Une des choses étranges à Paris, c’est l’ingéniosité qu’on déploie pour conserver les aliments suscep­tibles de pourriture. Ainsi, on conserve d’une manière spéciale le lait pendant 5 ans, sans qu’il se modifie, la viande tendre pendant 10 ans, et les fruits pour les trouver hors saisons. Malgré leur art très varié dans la préparation des repas et de la pâtisserie, leurs mets, en géné­ral, manquent de saveur ; les fruits de cette ville, à l’exception des pêches, sont fades.
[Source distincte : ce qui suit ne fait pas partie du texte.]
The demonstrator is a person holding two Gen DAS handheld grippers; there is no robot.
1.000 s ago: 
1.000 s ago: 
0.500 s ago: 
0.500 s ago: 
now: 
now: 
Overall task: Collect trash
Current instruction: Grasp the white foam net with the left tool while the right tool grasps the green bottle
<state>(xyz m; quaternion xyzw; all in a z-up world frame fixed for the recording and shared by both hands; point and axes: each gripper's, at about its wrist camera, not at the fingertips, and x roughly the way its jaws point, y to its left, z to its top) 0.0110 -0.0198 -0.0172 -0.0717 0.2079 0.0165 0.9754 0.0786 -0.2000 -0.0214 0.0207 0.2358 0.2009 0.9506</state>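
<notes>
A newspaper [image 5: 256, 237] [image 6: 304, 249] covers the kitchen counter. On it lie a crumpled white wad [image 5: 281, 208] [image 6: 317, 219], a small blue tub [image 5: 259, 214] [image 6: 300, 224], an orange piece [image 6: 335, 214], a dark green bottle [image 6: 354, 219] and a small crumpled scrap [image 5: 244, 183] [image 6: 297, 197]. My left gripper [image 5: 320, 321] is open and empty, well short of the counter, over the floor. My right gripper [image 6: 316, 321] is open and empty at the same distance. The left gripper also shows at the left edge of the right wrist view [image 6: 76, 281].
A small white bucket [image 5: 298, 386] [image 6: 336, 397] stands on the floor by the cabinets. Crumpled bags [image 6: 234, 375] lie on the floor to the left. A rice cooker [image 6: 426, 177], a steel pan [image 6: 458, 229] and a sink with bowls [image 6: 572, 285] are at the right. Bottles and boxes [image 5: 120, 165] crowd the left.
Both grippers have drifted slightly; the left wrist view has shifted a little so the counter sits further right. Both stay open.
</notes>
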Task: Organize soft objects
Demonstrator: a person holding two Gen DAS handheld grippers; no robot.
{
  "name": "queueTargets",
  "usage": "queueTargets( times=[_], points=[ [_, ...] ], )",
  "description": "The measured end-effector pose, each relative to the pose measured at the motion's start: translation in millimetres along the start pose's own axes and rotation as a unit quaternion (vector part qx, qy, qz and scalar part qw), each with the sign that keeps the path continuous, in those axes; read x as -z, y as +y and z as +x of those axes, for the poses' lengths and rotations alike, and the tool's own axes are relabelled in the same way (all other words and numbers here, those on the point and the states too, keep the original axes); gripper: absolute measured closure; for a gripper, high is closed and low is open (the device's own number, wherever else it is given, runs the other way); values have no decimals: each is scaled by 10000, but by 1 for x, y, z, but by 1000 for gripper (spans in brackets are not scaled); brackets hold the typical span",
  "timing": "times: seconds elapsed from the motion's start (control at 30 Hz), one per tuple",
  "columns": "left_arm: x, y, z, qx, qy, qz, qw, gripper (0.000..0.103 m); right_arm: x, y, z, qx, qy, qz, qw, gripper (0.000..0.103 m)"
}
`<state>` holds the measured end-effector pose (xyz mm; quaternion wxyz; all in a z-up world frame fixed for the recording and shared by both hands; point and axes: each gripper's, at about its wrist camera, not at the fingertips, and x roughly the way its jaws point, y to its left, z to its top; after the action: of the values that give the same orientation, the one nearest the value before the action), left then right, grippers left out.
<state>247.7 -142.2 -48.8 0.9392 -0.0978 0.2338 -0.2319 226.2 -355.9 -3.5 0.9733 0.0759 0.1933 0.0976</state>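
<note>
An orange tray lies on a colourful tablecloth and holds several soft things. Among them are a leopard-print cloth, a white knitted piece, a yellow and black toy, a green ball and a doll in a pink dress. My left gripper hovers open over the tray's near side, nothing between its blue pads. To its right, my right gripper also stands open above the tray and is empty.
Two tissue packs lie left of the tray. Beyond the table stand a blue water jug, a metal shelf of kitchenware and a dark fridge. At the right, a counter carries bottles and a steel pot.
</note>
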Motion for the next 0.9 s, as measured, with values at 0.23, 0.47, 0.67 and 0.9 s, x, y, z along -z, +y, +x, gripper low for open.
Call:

Quant aux tavernes, elles sont innombrables à Paris. Il n’y a pas de rue qui n’en soit pleine. Là ne se rendent que les gens crapuleux, les voyous avec leurs femmes. En sor­tant, ils crient beaucoup, répétant des mots qui veulent dire : « A boire ! A boire ! ». Pourtant, dans leur ivresse en général, ils ne com­mettent point de dégâts. Il m’est arrivé un jour, en passant dans une rue de Paris, un ivrogne crier : « Eh Turc ! Eh Turc ! » et il m’a pris par mes vêtements. Comme j’étais près d’une boutique où l’on vend alcools et liqueurs, je suis entré avec lui, je l’ai fait asseoir sur une chaise, j’ai dit au patron — façon de plaisanter :

— Voulez-vous bien me donner de l’alcool ou bien des fruits secs pour le prix de cet homme ?

— Ici, dit le patron, il n’est pas permis, comme dans votre pays, de disposer du genre humain.

Et moi de répliquer :

— Mais cet individu ivre n’est pas, dans cet état, un être humain.

Tout cela s’est passé sans que l’homme, assis sur la chaise, n’ait eu conscience de quoi que ce soit. Je l’ai quitté dans ce magasin et m’en suis allé.

© Editions Sindbad, Paris 1988.

Rifaa Al-Tahtawi:

Né en 1801 et mort en 1873, il est un symbole du mouvement de la Nahda (renaissance) égyptienne du XIXe siècle. Enturbanné, comme les étudiants d’Al-Azhar, il fut l’un des 44 membres de la première mis­sion scolaire envoyée en France par Mohamad Ali, fondateur de l’Etat moderne. Fils d’une ancienne famille de Tahta en Haute-Egypte, l’imam était chargé de présider la prière de la délégation et de rappeler les commandements religieux durant leur séjour dans un pays occidental et non musulman. Pendant ses 5 ans passés à Paris, il observe, lit et traduit tout en rédi­geant un carnet de voyage qui est devenu son ouvrage de référence : Takhlis al-ibriz fi talkhis Baris (le raffine­ment de l’or : abrégé de Paris) qui est devenu, dans la traduction d’Anouar Louca, professeur de littérature arabe à l’Université de Lyon II, aux éditions de la bibliothèque arabe Sindbad : L’Or de Paris. Tahtawi y livre un regard neuf qui va à l’encontre de l’orienta­lisme dans une sorte d’occidentalisme qu’il a lui-même instauré.

Le jeune cheikh s’initie aux penseurs des Lumières et, de retour au Caire, il participe à un projet de réforme de l’enseignement puis devient directeur de l’Ecole d’administration, de l’Ecole de langues (l’ac­tuelle Al-Alsun spécialisée dans la traduction), puis rédacteur en chef du premier journal officiel égyptien.